Introduction to MapReduce for .NET Developers

.NET, Software Development May 6th, 2009

The basic model for MapReduce derives from the map and reduce concept in functional languages like Lisp.
In Lisp, a map takes as input a function and a sequence of values and applies the function to each value in the sequence.
A reduce takes as input a sequence of elements and combines all the elements using a binary operation (for example, it can use “+” to sum all the elements in the sequence).

MapReduce, inspired by these concepts, was developed as a method for writing processing algorithms for large amounts of raw data. The amount of data is so large that it can’t be stored on a single machine and must be distributed across many machines in order to be processed in a reasonable time.
In systems with such data distribution, the traditional central processing algorithms are useless as just getting the data to the centralized CPU running the algorithm implies huge network costs and months (!) spent on transferring data from the distributed machines.
Therefore, processing such massive scales of distributed data implies the need for parallel computing allowing us to run the required computation “close” to where the data is located.
MapReduce is an abstraction that allows engineers to write such processing algorithms in a way that is easy to parallelize while hiding the complexities of parallelization, data distribution, fault tolerance etc.
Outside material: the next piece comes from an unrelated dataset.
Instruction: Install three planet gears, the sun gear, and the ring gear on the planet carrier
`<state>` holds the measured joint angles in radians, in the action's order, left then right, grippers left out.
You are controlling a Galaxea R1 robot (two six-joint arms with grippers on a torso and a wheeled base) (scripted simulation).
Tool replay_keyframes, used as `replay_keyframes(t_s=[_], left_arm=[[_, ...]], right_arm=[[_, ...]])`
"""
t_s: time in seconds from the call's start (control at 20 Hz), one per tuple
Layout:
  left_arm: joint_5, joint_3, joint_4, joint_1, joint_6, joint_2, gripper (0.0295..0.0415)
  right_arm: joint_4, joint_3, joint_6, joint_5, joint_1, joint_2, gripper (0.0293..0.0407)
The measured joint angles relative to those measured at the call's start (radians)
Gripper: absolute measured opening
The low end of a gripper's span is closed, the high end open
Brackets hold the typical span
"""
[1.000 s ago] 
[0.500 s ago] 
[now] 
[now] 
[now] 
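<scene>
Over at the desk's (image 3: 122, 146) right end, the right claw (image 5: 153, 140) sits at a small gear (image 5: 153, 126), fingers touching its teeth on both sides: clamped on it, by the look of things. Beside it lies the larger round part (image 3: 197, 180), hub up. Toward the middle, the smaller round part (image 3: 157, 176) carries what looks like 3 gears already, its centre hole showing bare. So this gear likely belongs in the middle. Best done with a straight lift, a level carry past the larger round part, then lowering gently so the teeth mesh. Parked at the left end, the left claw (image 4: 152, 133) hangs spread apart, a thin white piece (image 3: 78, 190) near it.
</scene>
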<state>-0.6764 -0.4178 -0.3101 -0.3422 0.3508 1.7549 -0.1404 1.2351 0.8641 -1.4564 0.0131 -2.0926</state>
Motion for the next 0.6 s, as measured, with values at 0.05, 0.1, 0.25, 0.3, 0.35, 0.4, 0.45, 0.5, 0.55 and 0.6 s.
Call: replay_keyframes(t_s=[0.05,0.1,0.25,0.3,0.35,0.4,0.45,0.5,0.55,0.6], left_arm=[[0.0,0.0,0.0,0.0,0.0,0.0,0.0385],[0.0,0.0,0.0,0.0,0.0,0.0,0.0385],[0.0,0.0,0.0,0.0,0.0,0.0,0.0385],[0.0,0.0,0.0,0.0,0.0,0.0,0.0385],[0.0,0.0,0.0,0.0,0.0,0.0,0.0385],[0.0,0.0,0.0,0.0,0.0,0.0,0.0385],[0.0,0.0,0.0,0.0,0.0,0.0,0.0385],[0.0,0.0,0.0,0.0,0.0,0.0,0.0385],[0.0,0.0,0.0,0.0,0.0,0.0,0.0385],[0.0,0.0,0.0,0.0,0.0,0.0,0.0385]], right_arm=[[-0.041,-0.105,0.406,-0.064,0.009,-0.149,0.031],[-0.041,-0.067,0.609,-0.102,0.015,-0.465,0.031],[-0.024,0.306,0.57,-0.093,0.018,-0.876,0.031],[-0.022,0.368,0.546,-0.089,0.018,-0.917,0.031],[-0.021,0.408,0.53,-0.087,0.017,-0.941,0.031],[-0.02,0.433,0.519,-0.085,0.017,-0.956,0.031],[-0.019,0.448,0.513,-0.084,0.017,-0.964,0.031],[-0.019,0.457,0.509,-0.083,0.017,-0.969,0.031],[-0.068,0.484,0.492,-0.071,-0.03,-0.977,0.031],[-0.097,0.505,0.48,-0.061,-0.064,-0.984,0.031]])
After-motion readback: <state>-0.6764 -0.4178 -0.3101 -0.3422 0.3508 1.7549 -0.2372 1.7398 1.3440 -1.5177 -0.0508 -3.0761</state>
This value proposition for MapReduce is outlined in a Google research paper on the topic:

MapReduce is a programming model and an associated implementation for processing and generating large data sets. Users specify a map function that processes a key/value pair to generate a set of intermediate key/value pairs, and a reduce function that merges all intermediate values associated with the same intermediate key. Many real world tasks are expressible in this model, as shown in the paper.
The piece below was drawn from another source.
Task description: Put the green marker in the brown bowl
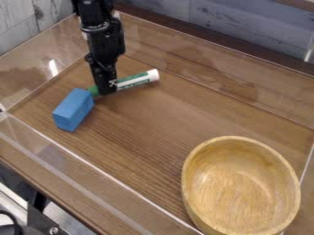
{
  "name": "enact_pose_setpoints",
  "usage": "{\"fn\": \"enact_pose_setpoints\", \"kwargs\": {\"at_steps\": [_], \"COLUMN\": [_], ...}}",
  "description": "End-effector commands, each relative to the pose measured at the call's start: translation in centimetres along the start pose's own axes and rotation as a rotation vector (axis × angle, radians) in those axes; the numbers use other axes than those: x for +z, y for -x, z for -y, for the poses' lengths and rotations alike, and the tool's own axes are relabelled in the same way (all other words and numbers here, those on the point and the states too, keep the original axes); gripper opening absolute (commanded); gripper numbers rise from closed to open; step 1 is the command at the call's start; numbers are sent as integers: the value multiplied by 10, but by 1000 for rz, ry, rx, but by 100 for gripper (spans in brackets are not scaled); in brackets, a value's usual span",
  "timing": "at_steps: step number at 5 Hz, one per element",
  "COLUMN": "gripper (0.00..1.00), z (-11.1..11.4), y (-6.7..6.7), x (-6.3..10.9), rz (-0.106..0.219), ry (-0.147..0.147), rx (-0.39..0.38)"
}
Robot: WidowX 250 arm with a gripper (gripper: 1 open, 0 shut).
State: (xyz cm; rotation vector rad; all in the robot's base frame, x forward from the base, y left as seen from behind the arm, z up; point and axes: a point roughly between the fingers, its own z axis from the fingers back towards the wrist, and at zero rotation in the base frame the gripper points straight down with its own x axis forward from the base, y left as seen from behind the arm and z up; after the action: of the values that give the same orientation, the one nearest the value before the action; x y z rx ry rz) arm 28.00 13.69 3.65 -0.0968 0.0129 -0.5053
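Across the whole frame we see a wood-grain worktop (172,110) with clear low walls around it, and everything the task needs sits on it. Lower right lies the brown bowl (241,188), a wide, shallow wooden dish with nothing in it, well apart from the rest. Upper left, the dark robot arm (98,27) comes straight down to the surface. Just beside its lower end, to the left and slightly below, rests a blue block (72,108), which plays no part in the job. Smallest is the green marker (132,81), lying flat on the worktop, its green cap pointing up and to the right.

At the marker's left end we find the tool (105,89), closed as far as it goes and pinching the barrel from above. The marker's free end appears level with the surface, so we judge nothing is lifted yet.

We take this to be the grasp step, just completed. Next, we think, comes a straight lift clear of the block, then a long carry toward the lower right, and a release over the bowl. Because the hold is near one end, the marker may droop or swing.
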Motion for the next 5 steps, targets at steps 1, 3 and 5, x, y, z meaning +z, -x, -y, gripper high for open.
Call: {"fn": "enact_pose_setpoints", "kwargs": {"at_steps": [1, 3, 5], "gripper": [0, 0, 0], "z": [-10, -23, -46], "y": [-4, 1, 9], "x": [38, 43, 35], "rz": [59, 64, 72], "ry": [-76, -70, -76], "rx": [33, 79, 104]}}
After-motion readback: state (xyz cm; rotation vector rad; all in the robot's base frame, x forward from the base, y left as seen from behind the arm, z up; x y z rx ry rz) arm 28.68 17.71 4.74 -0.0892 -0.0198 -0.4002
Programs written in this functional style are automatically parallelized and executed on a large cluster of commodity machines. The run-time system takes care of the details of partitioning the input data, scheduling the program’s execution across a set of machines, handling machine failures, and managing the required inter-machine communication. This allows programmers without any experience with parallel and distributed systems to easily utilize the resources of a large distributed system.

Our implementation of MapReduce runs on a large cluster of commodity machines and is highly scalable: a typical MapReduce computation processes many terabytes of data on thousands of machines. Programmers find the system easy to use: hundreds of MapReduce programs have been implemented and upwards of one thousand MapReduce jobs are executed on Google’s clusters every day.

The MapReduce Programming Model

As explained earlier, the purpose of MapReduce is to abstract parallel algorithms into a map and reduce functions that can then be executed on a large  scale distributed system.
In order to understand this concept better lets look at a concrete map reduce example – consider the problem of counting the number of occurrences of each word in a large collection of documents:

map(String key, String value):
// key: document name
// value: document contents
for each word w in value:
  EmitIntermediate(w, "1"); 

reduce(String key, Iterator values):
// key: a word
// values: a list of counts
int result = 0;
for each v in values:
  result += ParseInt(v);
Emit(AsString(result));

The map function goes over the document text and emits each word with an associated value of “1”.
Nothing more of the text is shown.